> [AIM OF THE EXERCISE] Using only the entries below, output the lines starting at the one containing "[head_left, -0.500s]" and ending at the one containing "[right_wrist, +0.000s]", exactly and inclusive of both, omitting the pictures.

++++ ENTRIES SUPPLIED

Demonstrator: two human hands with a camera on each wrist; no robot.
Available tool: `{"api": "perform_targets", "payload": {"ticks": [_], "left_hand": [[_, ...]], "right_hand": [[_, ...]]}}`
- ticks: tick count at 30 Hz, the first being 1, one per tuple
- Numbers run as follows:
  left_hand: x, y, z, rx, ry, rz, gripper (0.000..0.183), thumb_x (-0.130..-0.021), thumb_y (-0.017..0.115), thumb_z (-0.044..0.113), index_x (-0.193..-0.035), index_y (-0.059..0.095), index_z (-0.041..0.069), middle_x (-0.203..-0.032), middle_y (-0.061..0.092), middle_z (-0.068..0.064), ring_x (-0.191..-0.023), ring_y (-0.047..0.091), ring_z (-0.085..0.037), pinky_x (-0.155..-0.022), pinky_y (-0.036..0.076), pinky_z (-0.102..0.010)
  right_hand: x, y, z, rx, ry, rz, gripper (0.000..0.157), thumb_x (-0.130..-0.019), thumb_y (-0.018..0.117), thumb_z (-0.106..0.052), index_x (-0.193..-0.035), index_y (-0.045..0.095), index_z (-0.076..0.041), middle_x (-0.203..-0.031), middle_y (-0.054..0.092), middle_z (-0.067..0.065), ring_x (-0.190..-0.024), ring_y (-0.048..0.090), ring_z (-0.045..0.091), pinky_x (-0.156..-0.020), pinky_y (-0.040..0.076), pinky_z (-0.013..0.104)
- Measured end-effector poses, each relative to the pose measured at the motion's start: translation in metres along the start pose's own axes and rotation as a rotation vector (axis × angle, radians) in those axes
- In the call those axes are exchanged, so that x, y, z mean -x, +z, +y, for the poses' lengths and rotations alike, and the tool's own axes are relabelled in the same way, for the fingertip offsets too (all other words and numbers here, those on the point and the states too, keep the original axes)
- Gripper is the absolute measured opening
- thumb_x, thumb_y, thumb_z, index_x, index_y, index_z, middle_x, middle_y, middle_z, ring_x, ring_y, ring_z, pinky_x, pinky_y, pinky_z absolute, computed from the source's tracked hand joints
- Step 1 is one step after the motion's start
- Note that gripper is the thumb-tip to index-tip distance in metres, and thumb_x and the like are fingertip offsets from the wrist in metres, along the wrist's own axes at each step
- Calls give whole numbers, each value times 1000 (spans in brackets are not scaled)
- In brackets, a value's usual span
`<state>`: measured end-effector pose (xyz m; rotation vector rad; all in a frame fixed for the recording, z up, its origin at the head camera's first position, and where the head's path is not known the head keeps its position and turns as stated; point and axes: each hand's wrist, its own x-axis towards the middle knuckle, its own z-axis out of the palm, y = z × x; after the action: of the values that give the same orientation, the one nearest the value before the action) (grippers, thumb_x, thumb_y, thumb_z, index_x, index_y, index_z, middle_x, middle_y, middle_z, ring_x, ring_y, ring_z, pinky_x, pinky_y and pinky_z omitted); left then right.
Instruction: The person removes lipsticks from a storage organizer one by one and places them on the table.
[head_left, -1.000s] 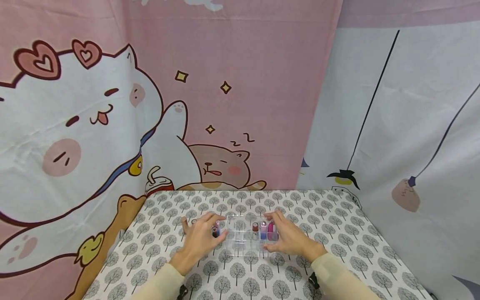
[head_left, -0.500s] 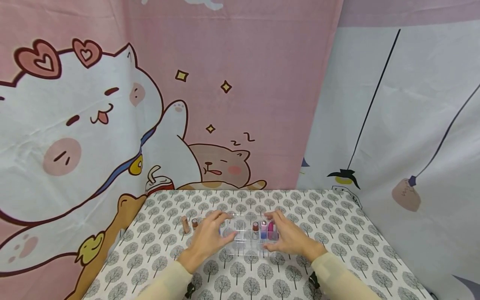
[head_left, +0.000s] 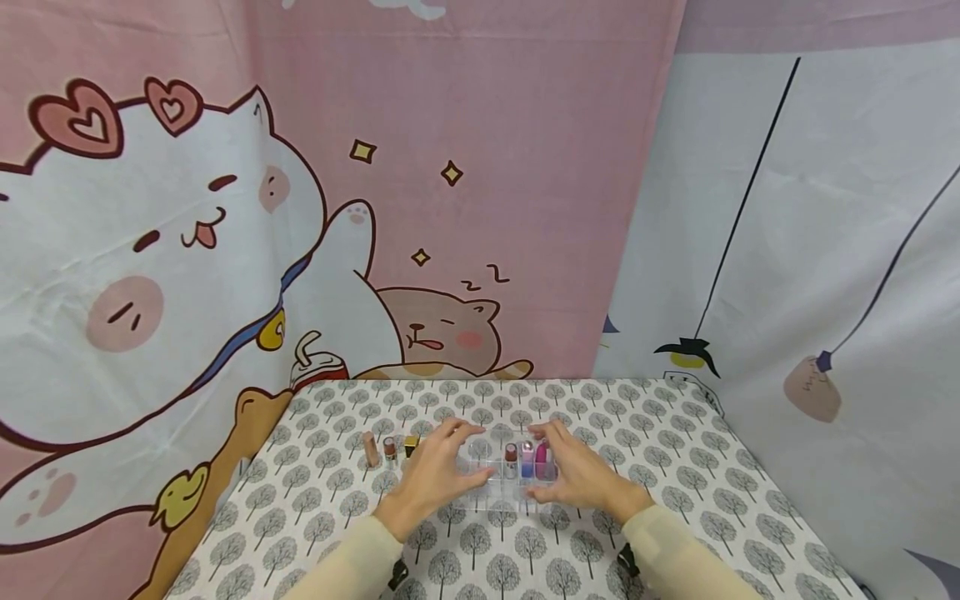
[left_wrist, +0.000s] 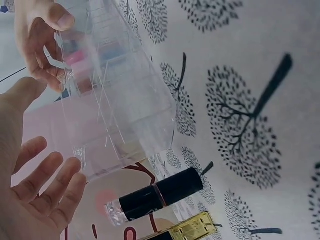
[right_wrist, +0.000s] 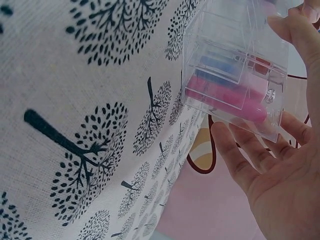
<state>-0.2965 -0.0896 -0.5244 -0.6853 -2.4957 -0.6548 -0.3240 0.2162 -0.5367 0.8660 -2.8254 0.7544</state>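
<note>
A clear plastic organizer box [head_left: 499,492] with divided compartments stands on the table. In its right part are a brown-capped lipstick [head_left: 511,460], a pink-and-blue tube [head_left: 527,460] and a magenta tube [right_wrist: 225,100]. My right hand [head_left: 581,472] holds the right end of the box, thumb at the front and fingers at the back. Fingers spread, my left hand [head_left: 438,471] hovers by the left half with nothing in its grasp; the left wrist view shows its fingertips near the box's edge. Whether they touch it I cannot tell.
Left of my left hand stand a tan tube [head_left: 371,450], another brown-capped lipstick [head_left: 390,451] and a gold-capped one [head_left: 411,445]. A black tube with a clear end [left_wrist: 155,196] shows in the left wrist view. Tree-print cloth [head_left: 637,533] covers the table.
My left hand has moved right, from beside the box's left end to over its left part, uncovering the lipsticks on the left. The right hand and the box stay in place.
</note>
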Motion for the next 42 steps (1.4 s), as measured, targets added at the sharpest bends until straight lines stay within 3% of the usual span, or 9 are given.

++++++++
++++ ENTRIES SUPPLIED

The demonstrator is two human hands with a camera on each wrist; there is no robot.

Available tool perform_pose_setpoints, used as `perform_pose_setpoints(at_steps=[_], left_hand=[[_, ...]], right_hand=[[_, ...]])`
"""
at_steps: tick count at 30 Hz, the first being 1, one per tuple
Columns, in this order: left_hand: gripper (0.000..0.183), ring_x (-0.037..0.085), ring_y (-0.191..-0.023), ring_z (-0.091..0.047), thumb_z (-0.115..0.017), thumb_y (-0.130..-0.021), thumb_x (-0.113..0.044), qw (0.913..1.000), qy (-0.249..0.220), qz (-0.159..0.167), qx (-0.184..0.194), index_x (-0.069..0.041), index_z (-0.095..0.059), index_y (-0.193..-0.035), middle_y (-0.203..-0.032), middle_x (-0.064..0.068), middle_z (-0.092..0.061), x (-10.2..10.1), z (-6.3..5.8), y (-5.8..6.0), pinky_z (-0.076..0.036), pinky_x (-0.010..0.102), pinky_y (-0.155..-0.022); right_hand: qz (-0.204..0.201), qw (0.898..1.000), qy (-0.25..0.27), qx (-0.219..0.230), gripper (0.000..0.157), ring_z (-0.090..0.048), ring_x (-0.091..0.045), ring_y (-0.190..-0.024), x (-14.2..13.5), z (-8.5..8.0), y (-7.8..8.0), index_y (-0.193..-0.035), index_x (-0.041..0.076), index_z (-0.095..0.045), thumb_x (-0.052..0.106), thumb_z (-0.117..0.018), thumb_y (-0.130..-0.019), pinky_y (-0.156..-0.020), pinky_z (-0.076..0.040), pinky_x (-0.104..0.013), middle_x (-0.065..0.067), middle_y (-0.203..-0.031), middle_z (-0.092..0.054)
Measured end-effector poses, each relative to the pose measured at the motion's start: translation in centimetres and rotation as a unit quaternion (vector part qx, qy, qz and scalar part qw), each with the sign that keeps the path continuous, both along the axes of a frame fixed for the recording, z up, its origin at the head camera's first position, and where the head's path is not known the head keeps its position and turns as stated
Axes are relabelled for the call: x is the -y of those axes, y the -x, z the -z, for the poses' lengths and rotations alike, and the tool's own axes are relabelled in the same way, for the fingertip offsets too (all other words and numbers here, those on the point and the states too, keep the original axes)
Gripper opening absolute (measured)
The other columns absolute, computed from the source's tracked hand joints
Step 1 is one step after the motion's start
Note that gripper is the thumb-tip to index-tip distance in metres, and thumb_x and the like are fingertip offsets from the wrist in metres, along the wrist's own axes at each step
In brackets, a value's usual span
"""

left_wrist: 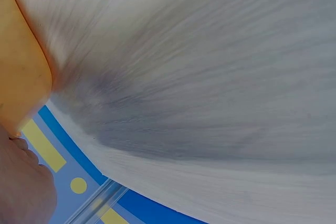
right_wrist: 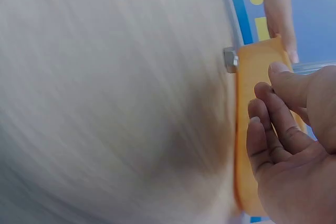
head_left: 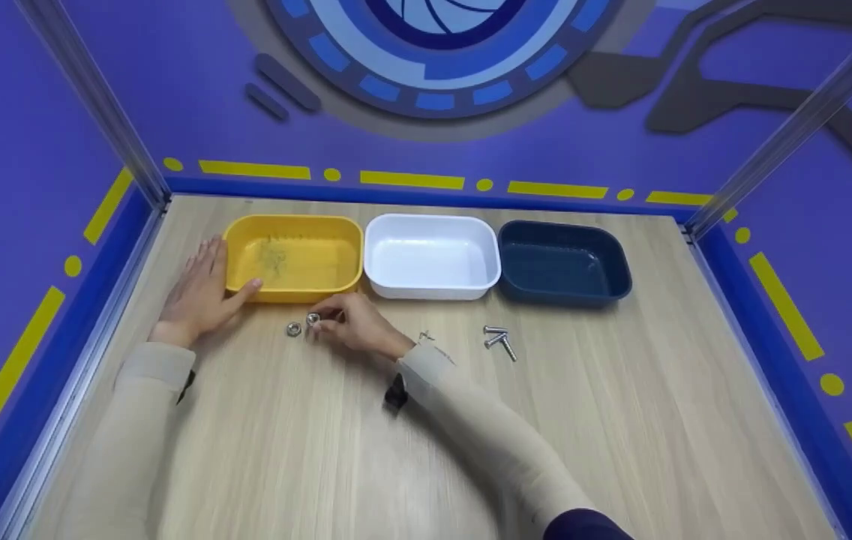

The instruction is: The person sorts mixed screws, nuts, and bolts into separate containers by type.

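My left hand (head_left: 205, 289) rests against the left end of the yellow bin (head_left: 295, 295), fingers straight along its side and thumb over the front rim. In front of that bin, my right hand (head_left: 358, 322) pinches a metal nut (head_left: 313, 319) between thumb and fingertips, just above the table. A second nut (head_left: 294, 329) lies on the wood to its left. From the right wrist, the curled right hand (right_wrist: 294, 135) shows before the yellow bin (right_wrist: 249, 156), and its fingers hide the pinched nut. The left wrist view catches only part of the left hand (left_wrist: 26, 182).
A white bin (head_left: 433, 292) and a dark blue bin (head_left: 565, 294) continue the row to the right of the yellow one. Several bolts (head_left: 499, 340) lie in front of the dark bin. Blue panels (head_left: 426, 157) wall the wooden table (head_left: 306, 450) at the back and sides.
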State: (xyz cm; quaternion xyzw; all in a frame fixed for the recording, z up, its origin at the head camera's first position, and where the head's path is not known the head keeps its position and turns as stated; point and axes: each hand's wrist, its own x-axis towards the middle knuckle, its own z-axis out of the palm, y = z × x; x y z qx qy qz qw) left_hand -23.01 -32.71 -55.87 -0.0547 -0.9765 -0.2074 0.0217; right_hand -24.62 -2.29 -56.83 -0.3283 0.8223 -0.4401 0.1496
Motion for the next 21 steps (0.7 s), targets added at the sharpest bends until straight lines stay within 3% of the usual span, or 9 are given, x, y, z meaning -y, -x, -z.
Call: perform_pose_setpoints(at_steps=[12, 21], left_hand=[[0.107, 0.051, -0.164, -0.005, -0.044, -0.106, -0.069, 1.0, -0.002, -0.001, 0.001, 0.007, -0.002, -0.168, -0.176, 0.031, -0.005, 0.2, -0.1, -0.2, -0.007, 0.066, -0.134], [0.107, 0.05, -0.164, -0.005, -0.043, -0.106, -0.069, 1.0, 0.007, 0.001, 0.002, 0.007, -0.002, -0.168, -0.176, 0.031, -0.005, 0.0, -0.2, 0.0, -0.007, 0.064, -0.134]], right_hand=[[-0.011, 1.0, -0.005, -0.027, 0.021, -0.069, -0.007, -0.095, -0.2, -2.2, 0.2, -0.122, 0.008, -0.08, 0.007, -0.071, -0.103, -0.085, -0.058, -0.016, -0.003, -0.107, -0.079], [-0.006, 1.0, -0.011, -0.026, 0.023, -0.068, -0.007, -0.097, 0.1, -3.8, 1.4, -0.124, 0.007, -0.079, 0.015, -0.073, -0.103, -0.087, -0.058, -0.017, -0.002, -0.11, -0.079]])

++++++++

> [TASK RESPONSE]
[head_left, -0.500s] 
[head_left, +0.000s] 
[left_wrist, +0.000s] 
[right_wrist, +0.000s] 

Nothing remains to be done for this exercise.